The ability to make smart, efficient, data-driven reliability decisions separates top performing refineries from the rest of their peers. While most refineries have access to more data now than they have ever had before, many refineries still struggle to make confident reliability decisions because they are overloaded with data and do not have the correct systems in place to analyse that data. Additionally, many refineries store their data across a multitude of disparate systems, making it more difficult to leverage this data when making critical asset management and capital investment decisions.
In an effort to help refineries better understand how they can leverage data to more accurately predict asset health and reliability threats, Pinnacle’s Research and Development team recently completed a study in which a data-driven approach was applied to modeling degradation and compared to current industry standard practices. Improving both the accuracy and precision of asset degradation modeling can have a profound impact on the results and recommendations output for reliability management and performance optimisation of Risk-Based Inspection (RBI) programs.
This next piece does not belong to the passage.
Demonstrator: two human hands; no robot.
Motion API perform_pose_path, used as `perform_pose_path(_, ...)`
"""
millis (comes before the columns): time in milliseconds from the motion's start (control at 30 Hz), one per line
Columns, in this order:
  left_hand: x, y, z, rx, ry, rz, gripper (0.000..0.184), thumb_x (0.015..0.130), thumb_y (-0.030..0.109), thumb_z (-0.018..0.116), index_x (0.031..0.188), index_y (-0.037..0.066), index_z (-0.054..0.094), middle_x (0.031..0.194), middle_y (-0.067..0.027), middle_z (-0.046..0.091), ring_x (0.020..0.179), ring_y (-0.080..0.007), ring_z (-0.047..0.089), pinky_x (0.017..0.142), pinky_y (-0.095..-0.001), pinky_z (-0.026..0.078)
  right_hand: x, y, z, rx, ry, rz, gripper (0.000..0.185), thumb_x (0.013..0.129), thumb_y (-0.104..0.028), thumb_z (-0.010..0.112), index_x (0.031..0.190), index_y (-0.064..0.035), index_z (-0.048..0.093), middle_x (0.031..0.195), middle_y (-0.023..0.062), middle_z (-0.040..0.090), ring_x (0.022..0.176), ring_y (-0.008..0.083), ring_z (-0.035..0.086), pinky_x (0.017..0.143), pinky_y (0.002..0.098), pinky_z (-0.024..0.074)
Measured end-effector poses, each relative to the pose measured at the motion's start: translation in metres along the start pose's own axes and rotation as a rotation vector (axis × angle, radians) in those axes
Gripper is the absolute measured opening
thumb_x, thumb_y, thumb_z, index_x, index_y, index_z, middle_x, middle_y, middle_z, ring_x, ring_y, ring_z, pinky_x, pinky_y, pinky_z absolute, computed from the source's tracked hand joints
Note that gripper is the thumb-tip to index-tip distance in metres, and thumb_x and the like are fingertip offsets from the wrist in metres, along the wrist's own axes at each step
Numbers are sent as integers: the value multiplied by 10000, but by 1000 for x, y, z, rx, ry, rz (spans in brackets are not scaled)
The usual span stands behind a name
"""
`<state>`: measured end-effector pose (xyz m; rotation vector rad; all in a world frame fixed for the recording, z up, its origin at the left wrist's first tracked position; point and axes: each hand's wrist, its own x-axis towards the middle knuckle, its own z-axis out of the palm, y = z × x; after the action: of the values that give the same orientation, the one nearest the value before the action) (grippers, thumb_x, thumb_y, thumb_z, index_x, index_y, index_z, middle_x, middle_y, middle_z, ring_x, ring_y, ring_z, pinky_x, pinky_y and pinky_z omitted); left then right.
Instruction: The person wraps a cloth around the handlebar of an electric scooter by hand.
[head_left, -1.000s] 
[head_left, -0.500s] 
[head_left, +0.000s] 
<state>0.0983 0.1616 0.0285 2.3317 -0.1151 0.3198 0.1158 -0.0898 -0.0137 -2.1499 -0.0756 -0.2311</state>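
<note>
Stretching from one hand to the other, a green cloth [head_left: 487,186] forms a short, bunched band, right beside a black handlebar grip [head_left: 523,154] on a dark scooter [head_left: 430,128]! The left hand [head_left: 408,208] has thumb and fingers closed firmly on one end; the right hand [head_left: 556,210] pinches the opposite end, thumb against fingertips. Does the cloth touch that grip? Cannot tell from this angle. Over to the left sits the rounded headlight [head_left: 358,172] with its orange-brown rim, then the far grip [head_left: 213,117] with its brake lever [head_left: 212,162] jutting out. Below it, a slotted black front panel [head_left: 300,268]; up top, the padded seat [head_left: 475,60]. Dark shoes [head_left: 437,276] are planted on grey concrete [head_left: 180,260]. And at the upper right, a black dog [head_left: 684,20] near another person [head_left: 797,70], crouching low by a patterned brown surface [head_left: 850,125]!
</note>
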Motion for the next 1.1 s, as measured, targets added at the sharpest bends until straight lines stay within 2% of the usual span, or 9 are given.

In this study, Pinnacle utilised a data-driven model that leveraged machine learning (ML) techniques to predict degradation rates and associated variability for a select set of assets from a dataset of reformer units. The model was fed large amounts of pertinent data including asset attributes, operating conditions, process stream data, inspection history, and other commonly available data to predict degradation. The results of the study showed that Pinnacle’s ML model was able to predict degradation rates and associated variability with a higher level of accuracy compared to existing industry standard practice and subject-matter expert (SME) estimation.
Before diving into the results of the ML model, it is useful to show some high-level analytics regarding Pinnacle’s dataset on reformer degradation. First, the analytics validate the company’s approach by showing that the dataset is sensible and the general trends that are observed match expectation. Second, the analytics illustrate the diversity observed in the collected data, which was ultimately leveraged by the ML model in order to make more accurate degradation predictions.
Degradation rate by operator/site:
Degradation rates naturally vary between different operators and their individual sites. In this study, the average degradation rate for the reformer dataset is calculated for each CML in the dataset. The variance of degradation rates across different companies and sites is illustrated in Figure 1, colour coded by operator.
Figure 1: Boxplot of degradation rate by operator and site.
As seen in Figure 1, most sites experience degradation rates less than 5 mils/yr for a majority of assets but also tend to have heavy tails that extend above 10 mils/yr, and in some cases 20 mils/yr. Note that Operator 1, overall, has much higher degradation rates than the other operators, such as Operator 3 or Operator 8. There is also significant variability across different sites of the same operator.
Additional insights regarding the variability in degradation rate can be gained by casting the analysis as a density plot as seen in Figure 2.
Figure 2: Density plot of degradation rate by operator and site.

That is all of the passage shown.